In one embodiment, the multi-view flat-lit performance data includes pairs of images for the subject, wherein each pair of images includes a flat-lit image and a one-light-at-a-time (OLAT) image that is identical to the flat-lit image except for lighting. In this embodiment, the pairs of images include images with a range of subject positions, angles, and lighting conditions. In this embodiment, the pairs of images are captured by a light emitting diode (LED) panel stage.
In one example, the deformable 3DGS model is trained by partitioning a training sequence in the multi-view flat-lit performance data into segments, training the deformable 3DGS model on a sample of keyframes as an initialization, and training the deformable 3DGS model for each segment conditioned on the initialization. In this example, each segment contains a beginning keyframe and an end keyframe from the sample of keyframes, wherein training the deformable 3DGS model for each segment is based on a timestamp of the beginning keyframe.
In some embodiments, rendering the dynamic sequence of flat-lit images includes reconstructing deformed Gaussians based on the deformable 3DGS model.

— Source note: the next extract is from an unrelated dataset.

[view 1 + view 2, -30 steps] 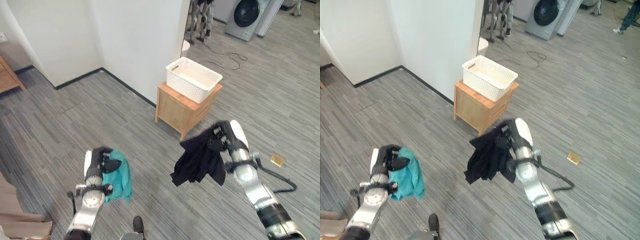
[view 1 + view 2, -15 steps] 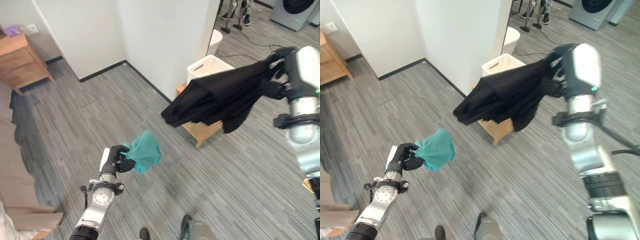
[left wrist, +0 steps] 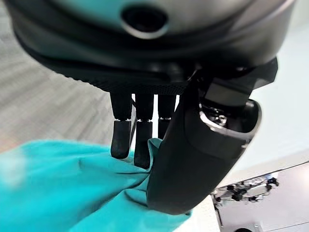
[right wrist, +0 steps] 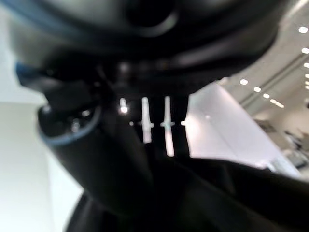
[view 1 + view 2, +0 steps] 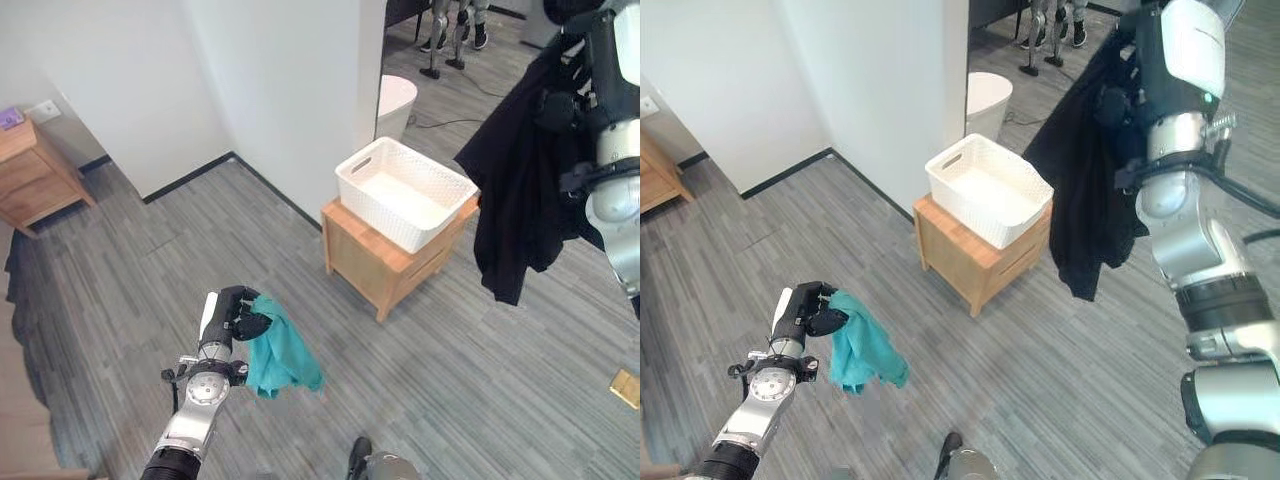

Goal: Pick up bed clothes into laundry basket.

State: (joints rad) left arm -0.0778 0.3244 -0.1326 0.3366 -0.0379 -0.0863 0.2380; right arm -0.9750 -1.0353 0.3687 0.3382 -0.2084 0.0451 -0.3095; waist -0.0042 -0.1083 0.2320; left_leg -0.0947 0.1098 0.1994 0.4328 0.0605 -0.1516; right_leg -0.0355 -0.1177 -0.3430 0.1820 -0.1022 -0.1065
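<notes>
A soft teal cloth (image 5: 280,350) is pinched in the curled left hand (image 5: 232,318) at 7 o'clock. A limp black garment (image 5: 520,180) is gripped by the right hand (image 5: 572,70) at 2 o'clock, beside the perforated white basket (image 5: 405,192) on a wooden desk (image 5: 385,262).

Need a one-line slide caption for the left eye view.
Left hand grips a teal garment low; raised right hand holds a black garment beside the white laundry basket on a wooden cabinet.
</notes>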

In some examples, the diffusion-based relighting model generates the relit sequence by encoding the dynamic sequence of flat-lit images into latent space, concatenating the encoded dynamic sequence of flat-lit images with random noise for input to a convolutional neural network, conditioning the input to the convolutional neural network with text embedding containing lighting information, and decoding a result of the convolutional neural network as the relit sequence. In these examples, the lighting information is encoded using spherical harmonics, wherein spherical Gaussians determine lighting direction and lighting size. In these examples, the convolutional neural network is trained to predict noise for the latent space of the dynamic sequence of flat-lit images such that the diffusion-based relighting model iteratively removes the noise from the random noise to generate a clean image latent, wherein the convolutional neural network is trained using pyramid noise.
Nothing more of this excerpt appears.